L’insécurité continue de gagner du terrain dans le pays. Cette fois, les assaillants ont à nouveau pris pour cible le département du Sud-Est. Selon l’ancien sénateur Joseph Lambert, intervenant à l’emission « Le Rendez-vous » ce matin, au moins six morts ont été recensés dans une attaque armée à Seguin, dans la soirée du lundi 13 avril 2026.

Parmi les victimes figurent trois membres de son parti politique, Konbit Nasyonal (KONA),dont le coordonnateur à Seguin qui tentaient de lutter contre lez bandits en collaboration avec la Police Nationale d’Haïti (PNH).
D’après Lambert, les agents de la PNH ont quitté les lieux, laissant les habitants et les militants affronter seuls les assaillants.

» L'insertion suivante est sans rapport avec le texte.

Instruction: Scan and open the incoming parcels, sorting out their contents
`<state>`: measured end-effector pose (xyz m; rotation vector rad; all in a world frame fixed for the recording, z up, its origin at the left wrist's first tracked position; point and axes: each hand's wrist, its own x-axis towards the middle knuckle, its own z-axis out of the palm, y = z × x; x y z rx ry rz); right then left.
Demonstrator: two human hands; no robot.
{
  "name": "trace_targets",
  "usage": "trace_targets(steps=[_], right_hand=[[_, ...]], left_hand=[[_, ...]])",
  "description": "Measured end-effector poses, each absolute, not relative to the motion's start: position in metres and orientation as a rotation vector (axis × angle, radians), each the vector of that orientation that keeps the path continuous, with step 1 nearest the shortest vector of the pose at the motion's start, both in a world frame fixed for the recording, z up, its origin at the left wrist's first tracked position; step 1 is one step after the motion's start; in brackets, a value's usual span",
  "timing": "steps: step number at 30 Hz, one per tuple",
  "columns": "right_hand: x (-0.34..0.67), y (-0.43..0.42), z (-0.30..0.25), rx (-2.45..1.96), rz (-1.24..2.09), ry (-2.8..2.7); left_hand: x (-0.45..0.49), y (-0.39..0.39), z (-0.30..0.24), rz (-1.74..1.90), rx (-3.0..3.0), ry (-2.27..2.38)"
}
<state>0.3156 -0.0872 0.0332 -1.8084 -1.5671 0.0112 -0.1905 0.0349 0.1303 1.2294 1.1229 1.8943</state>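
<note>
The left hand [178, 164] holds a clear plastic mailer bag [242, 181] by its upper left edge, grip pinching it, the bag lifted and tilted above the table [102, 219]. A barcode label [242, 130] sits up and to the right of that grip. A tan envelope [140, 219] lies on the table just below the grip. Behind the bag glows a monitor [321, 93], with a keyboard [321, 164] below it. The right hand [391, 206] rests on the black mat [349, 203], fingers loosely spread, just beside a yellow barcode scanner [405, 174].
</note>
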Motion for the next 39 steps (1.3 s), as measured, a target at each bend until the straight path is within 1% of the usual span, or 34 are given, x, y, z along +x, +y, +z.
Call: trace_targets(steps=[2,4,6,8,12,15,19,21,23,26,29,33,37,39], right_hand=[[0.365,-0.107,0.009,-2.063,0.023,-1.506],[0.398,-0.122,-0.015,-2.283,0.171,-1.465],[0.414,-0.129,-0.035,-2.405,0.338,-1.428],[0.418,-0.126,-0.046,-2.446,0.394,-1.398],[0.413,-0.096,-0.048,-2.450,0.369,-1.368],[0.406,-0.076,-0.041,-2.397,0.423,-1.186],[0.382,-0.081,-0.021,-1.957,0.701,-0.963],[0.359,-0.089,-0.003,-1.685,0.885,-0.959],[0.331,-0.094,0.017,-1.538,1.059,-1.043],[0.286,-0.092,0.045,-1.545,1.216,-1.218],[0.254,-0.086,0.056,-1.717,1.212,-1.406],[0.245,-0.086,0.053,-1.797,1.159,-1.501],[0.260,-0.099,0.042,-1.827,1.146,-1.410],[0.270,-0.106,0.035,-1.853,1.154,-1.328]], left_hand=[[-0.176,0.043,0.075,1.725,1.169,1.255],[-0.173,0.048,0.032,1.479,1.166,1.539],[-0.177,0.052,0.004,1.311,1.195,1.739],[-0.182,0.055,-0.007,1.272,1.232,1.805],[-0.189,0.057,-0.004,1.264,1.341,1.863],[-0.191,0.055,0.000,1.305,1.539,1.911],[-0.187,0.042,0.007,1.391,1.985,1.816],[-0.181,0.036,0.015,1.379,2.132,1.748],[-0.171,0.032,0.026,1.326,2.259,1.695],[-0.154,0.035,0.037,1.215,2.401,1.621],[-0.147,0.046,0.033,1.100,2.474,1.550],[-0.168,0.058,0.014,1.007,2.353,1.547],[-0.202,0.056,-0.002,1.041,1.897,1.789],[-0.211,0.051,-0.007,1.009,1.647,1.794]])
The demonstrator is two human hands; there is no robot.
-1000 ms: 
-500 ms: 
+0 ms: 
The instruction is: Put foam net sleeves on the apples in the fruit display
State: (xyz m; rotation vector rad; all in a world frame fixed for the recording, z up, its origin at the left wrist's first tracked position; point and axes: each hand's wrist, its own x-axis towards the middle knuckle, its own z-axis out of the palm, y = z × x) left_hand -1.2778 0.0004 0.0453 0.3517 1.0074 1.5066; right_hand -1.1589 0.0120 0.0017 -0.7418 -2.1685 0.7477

Un véhicule de la police aurait également été incendié par les bandits.
L’ancien sénateur se dit révolté par ces actes et appelle les autorités à prendre des mesures concrètes pour éviter que la situation ne s’aggrave. « Il faut tout mettre en œuvre pour empêcher les gangs de prendre cette localité en otage et d’étendre leur violence dans tout le département », insiste-t-il.
Selon des informations locales, plusieurs habitants ont fui leur domicile, craignant pour leur sécurité. La situation reste critique.
« On ne peut pas continuer à compter des morts », déplore Joseph Lambert.
Par ailleurs, Lambert met en cause des individus originaires du Sud-Est, qu’il soupçonne d’être impliqués dans cette attaque.
Il qualifie cette attaque de manœuvre visant à déstabiliser le département afin de remplacer le directeur général de la PNH, originaire du Sud-Est, ainsi que de compromettre les efforts visant à organiser des élections dans le pays.
Elle survient alors que le département de l’Artibonite est en proie à une recrudescence des violences des gangs. À la fin du mois de mars, au moins 70 personnes ont été tuées dans le Bas-Artibonite, notamment dans la localité de Jean-Denis, lors d’un massacre attribué au gang « Gran Grif ».
Parallèlement, plusieurs communes des départements du Centre et de l’Ouest sont également sous l’emprise des groupes armés, qui imposent leur loi et terrorisent les populations.